Instructions for the task >>
Print the lines that run from the line with "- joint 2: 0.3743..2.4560" to the line with "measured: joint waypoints", keeping both end lines, exactly as they appear in the entries below, and nothing else.

*-*-*

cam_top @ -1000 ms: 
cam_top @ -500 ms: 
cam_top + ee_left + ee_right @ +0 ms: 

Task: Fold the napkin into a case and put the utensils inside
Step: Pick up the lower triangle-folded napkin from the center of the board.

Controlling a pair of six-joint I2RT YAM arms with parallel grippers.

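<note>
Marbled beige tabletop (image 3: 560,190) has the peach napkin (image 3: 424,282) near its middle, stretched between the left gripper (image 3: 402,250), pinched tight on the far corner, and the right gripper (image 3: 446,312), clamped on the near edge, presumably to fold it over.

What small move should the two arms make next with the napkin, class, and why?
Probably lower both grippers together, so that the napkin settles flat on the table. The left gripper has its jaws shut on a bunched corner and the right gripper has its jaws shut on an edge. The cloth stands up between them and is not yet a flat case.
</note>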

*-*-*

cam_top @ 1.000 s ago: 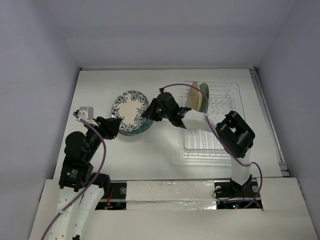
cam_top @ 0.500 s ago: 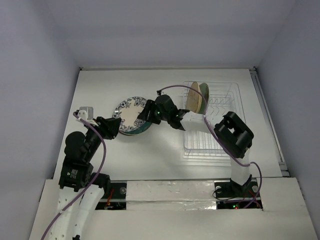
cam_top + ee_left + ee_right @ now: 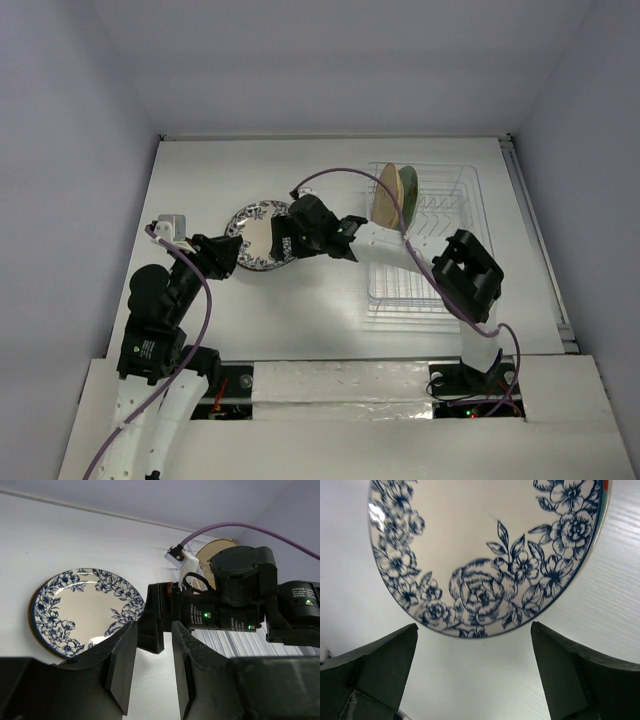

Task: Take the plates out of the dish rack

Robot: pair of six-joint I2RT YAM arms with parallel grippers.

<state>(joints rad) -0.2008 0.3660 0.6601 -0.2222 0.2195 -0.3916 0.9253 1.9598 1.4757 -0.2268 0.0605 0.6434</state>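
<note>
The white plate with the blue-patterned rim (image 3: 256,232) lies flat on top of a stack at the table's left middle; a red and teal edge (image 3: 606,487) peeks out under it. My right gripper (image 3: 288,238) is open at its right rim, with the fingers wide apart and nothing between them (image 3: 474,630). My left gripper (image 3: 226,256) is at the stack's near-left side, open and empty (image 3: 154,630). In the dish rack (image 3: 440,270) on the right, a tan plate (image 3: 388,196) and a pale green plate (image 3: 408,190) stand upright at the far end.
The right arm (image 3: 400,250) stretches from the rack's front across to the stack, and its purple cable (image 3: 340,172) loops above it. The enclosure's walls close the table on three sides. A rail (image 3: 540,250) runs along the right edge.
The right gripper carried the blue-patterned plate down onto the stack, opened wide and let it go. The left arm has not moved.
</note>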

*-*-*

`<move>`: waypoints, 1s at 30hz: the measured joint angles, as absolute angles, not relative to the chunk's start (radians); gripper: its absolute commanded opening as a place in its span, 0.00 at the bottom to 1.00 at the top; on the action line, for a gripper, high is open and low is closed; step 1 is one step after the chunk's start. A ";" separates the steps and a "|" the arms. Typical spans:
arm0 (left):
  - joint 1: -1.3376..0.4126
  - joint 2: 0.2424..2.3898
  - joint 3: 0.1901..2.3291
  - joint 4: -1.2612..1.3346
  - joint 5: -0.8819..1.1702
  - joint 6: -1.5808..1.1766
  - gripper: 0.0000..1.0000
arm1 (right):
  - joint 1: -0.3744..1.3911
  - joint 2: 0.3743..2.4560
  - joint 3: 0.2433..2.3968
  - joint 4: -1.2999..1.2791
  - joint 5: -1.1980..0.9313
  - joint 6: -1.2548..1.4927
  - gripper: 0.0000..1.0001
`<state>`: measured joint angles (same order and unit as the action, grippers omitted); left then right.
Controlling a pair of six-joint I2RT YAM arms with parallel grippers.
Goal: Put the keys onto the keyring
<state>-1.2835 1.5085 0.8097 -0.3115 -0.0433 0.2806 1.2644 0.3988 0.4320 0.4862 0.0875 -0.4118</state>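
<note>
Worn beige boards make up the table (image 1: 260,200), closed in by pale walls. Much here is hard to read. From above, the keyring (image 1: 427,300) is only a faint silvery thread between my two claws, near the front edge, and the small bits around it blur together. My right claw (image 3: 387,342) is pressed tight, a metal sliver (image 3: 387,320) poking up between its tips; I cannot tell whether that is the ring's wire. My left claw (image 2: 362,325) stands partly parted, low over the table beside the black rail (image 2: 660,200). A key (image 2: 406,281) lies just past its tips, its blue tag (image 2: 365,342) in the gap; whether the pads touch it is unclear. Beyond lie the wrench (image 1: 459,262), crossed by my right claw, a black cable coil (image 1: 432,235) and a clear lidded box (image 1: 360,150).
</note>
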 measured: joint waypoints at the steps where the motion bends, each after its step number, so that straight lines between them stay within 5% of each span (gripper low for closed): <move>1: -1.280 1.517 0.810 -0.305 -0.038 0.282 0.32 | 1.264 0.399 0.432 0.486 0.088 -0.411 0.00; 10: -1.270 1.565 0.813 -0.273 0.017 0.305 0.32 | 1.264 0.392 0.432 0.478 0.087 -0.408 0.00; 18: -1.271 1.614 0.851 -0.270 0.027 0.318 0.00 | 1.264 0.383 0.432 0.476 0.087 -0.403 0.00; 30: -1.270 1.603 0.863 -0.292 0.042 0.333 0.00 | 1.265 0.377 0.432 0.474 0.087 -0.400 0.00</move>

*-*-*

Response to the task >>
  - joint 2: 0.3743..2.4560
  - joint 3: 0.2433..2.3968
  - joint 4: -1.2999..1.2791
  - joint 5: -1.1980..0.9313
  - joint 6: -1.2548..1.4927
  - gripper: 0.0000..1.0001
`<state>`: measured joint angles (same order and unit as the action, grippers omitted); left then right.
Controlling a pair of six-joint I2RT YAM arms with parallel grippers.
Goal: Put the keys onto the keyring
<state>-1.2835 1.5085 0.8097 -0.3115 -0.0433 0.2806 1.2644 0.3988 0.4320 0.4862 0.0875 -0.4118</state>
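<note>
Worn beige boards make up the table (image 1: 260,200), closed in by pale walls. Much here is hard to read. From above, the keyring (image 1: 427,300) is only a faint silvery thread between my two claws, near the front edge, and the small bits around it blur together. My right claw (image 3: 387,342) is pressed tight, a metal sliver (image 3: 387,320) poking up between its tips; I cannot tell whether that is the ring's wire. My left claw (image 2: 362,325) stands partly parted, low over the table beside the black rail (image 2: 660,200). A key (image 2: 406,281) lies just past its tips, its blue tag (image 2: 365,342) in the gap; whether the pads touch it is unclear. Beyond lie the wrench (image 1: 459,262), crossed by my right claw, a black cable coil (image 1: 432,235) and a clear lidded box (image 1: 360,150).
</note>
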 measured: joint waypoints at the steps where the motion bends, each after its step number, so that straight lines between them stay within 5% of each span (gripper low for closed): <move>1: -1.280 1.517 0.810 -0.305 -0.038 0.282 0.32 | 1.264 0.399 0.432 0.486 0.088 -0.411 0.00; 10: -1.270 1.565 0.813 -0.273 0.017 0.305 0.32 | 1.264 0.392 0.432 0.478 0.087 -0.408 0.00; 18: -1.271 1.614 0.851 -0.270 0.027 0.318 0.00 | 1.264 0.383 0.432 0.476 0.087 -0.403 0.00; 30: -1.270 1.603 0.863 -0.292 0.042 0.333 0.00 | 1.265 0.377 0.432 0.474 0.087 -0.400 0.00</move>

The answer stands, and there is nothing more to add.